Each statue is a thing of beauty. Under the sculptor's hands we get a series of stunning ladies each carefully crafted with every minute detail accounted for as capes fly dramatically back under an invisible breeze, hair floats around heads as if recently disturbed by a swift turn and fingers (replete with tiny perfect fingernails) grasp and point individually. The lines are smooth and perfect, effortlessly simulating the often skintight fabrics as they stretch and rumple in accordance with the pose of their wearer striking a balance between the realistic and the comic book physics.

The painting matches the quality of the sculpts to a T, drawing on Yamashita’s designs to produce gorgeous skin tones and delicate eyes that draw your attention instantly, before you notice the amazing blending, shadows and highlights that go into the product as a whole to really bring these characters to life.

As a line there is very, very little to criticise bar the slight over-objectification of some of the earlier works and one or two minor design issues, e.g. Spider Gwen really needed a more solid base as she's very top-heavy and not too stable. These are brilliant and beautiful and the production value is spectacular, feeling both delicate and yet solid enough that you don't feel like you're about to break them if you need to handle them.
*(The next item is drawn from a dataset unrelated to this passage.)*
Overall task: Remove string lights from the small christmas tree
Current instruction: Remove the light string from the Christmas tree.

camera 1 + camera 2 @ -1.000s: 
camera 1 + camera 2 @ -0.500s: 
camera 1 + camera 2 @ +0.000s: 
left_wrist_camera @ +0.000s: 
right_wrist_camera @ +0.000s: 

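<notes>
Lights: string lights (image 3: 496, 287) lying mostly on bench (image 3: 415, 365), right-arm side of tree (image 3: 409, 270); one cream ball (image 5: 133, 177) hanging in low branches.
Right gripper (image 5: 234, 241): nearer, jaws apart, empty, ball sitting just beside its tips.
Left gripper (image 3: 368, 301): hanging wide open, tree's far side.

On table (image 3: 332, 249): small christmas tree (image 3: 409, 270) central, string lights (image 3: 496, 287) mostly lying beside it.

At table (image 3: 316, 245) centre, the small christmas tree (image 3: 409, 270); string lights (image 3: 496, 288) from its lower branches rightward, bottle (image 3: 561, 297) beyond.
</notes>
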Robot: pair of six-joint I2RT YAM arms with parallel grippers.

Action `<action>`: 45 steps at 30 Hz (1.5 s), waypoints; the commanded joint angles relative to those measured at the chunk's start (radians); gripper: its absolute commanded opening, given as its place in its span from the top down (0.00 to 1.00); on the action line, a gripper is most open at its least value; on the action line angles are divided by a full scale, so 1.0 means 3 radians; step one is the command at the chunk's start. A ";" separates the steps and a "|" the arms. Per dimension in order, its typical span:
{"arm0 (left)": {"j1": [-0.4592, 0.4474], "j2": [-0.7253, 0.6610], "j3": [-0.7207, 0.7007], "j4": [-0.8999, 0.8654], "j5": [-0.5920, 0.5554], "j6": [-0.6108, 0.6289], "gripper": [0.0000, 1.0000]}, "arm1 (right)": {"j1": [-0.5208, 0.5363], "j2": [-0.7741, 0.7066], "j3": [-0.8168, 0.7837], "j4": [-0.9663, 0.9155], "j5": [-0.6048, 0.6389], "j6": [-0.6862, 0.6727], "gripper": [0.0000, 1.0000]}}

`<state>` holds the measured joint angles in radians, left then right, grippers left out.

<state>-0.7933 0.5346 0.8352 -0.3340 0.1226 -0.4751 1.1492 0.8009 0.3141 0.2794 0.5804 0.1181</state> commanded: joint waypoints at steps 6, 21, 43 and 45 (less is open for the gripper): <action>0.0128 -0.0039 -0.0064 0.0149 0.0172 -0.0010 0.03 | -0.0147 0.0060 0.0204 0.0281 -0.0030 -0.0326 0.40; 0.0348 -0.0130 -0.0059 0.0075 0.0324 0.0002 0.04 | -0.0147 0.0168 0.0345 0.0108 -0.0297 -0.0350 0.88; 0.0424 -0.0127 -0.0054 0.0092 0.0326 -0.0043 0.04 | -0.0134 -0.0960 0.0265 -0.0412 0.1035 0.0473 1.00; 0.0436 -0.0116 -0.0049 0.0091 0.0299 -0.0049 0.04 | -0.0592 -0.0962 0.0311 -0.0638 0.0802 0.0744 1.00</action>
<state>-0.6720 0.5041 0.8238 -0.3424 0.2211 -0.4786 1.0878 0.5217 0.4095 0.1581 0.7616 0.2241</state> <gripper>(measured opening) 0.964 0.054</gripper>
They are, however, not always the easiest figures to pick up. Our shopping trip this year ran through dozens of stores in Japan and turned up about a dozen copies of the same two of three figures. Even in the West, where they’re arguably some of the easiest to pick up Japanese figures given that comic shops often stock the odd one or two, they vanish quickly from shelves and older figurges and the odd comic con exclusive that's been produced can often run to several times the original £40-£60 starting price. So it's definitely best to grab one when you see it or better yet get a pre-order in (we’re still hunting for an elusive She-Hulk). What you get for your time and effort is more than worth it and we can't stop going on about how utterly stunning these figures are and for good reason - one of these in your figure cabinet will catch the eye of every visitor with ease and give you good reason to pause for another quick look every time you walk past!